VS crashes? check your colour depth setting!

Over the last few months we've been seeing quite a few Visual Studio crashes when working with the orchestration designer.

The scenarios vary slightly between machines - some would crash on build, others simply when opening an orchestration in the designer; some would crash very frequently, some only sporadically; some would crash even when opening the solution immediately after a reboot, others would work fine for a while and then crash; the bottom line was that we were having lots of crashes, and we were losing on developer productivity and gaining tons of frustration.

Because the problems did not happen in a very consistent manner, and because there were different manifestations we simply had no clue what might be the cause; we've talked to a few people and searched the web; we’ve followed almost every tip we've received (make sure no documents are open when you build, collapse all shapes in an orchestration before saving it, etc.); some seem to have helped a little bit, but the crashes kept happening.

Sometimes Visual Studio would show an error on the screen – something like -

 image

But in other times, it simply crashed without a warning.

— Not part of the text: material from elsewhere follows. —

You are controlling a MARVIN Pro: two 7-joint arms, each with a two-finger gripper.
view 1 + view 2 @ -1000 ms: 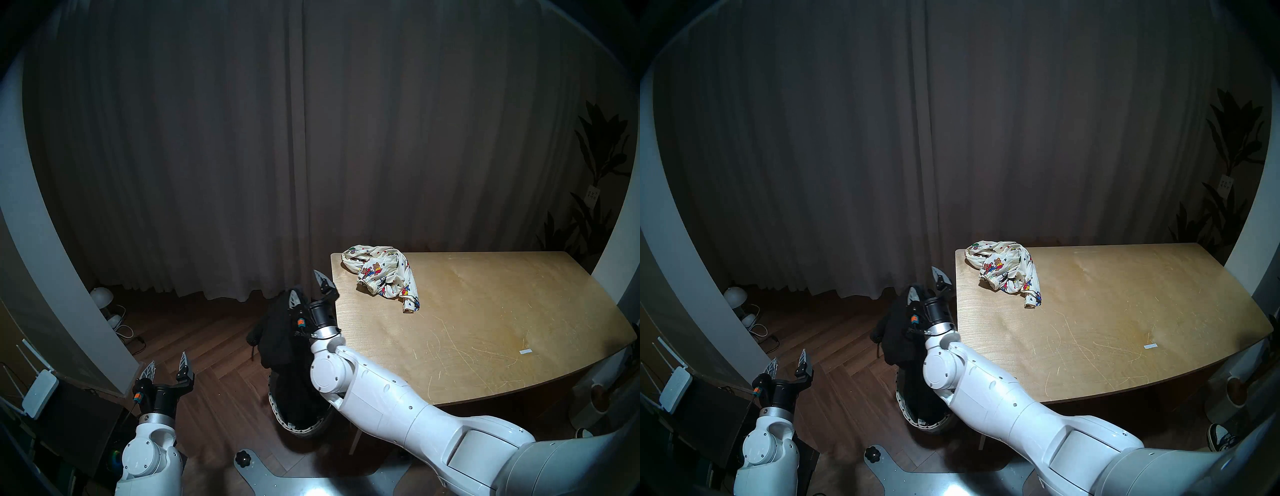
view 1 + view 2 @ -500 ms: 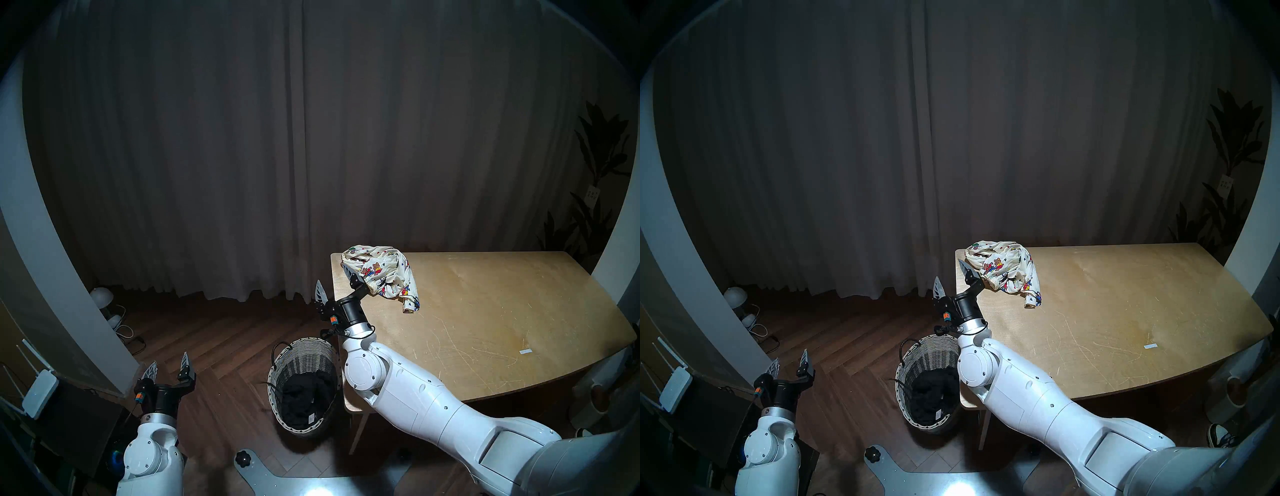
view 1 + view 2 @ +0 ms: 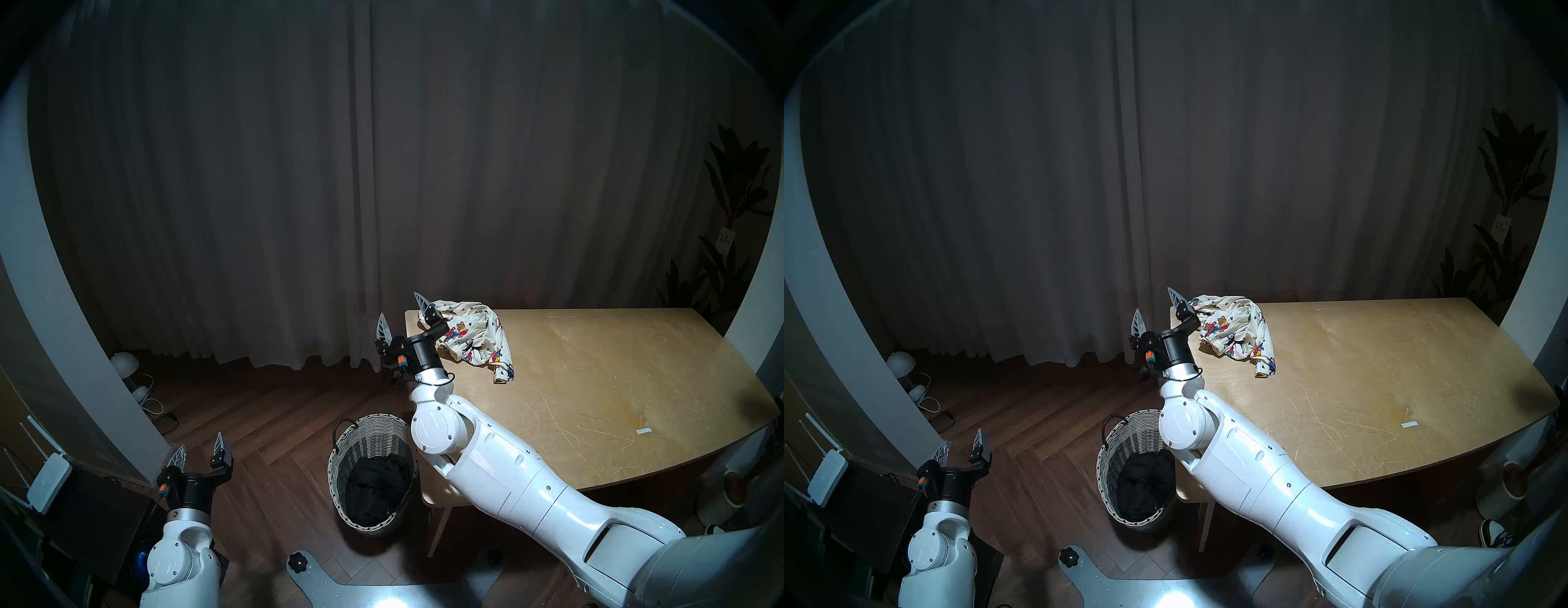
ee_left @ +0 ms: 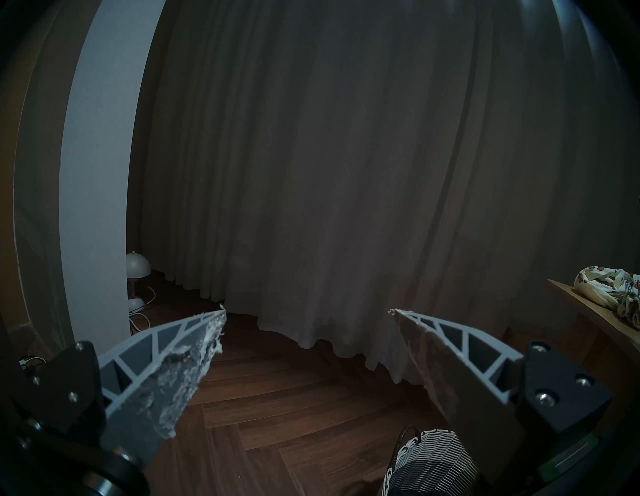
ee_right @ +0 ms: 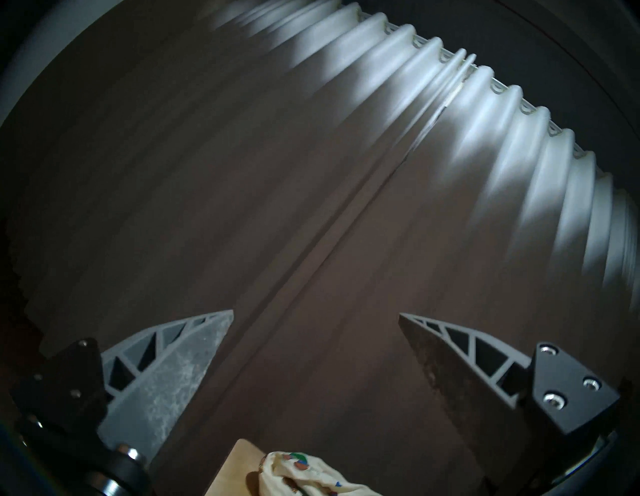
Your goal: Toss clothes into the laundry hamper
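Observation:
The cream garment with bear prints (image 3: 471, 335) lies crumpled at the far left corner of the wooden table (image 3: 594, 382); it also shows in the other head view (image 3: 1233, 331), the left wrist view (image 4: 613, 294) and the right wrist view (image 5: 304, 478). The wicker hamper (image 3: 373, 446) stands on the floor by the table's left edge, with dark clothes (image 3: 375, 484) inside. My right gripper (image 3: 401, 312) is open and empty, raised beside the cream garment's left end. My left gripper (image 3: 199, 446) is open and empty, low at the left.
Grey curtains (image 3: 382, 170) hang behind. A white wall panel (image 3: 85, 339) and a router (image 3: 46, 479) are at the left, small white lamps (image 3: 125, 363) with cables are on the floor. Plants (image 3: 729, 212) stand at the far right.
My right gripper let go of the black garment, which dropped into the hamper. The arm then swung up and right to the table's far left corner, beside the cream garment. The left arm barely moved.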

Eventually we’ve contacted Microsoft support, and analysing dumps we’ve created they have found the following error -

Exception type: System.InvalidOperationException
Message: BufferedGraphicsContext cannot be disposed of because a buffer operation is currently in progress.
StackTrace (generated):
System_Drawing_ni!System.Drawing.BufferedGraphicsContext.Dispose(Boolean)
System_Drawing_ni!System.Drawing.BufferedGraphicsContext.Dispose()
System_Drawing_ni!System.Drawing.BufferedGraphicsContext.AllocBufferInTempManager(System.Drawing.Graphics, IntPtr, System.Drawing.Rectangle)
System_Drawing_ni!System.Drawing.BufferedGraphicsContext.Allocate(IntPtr, System.Drawing.Rectangle)
System_Windows_Forms_ni!System.Windows.Forms.Control.WmPaint(System.Windows.Forms.Message ByRef)
System_Windows_Forms_ni!System.Windows.Forms.Control.WndProc(System.Windows.Forms.Message ByRef)
System_Windows_Forms_ni!System.Windows.Forms.Control+ControlNativeWindow.OnMessage(System.Windows.Forms.Message ByRef)
System_Windows_Forms_ni!System.Windows.Forms.Control+ControlNativeWindow.WndProc(System.Windows.Forms.Message ByRef)
System_Windows_Forms_ni!System.Windows.Forms.NativeWindow.DebuggableCallback(IntPtr, Int32, IntPtr, IntPtr)



 



From this it was clear that the issue is related to GDI+ when VS redraws the orchestration and MS have confirmed they have seen this issue elsewhere (outside the BizTalk realm), but we were told that this problem was “aggravated by the fact that BizTalk creates very large device-independent bitmaps and uses the same colour depth than the desktop.”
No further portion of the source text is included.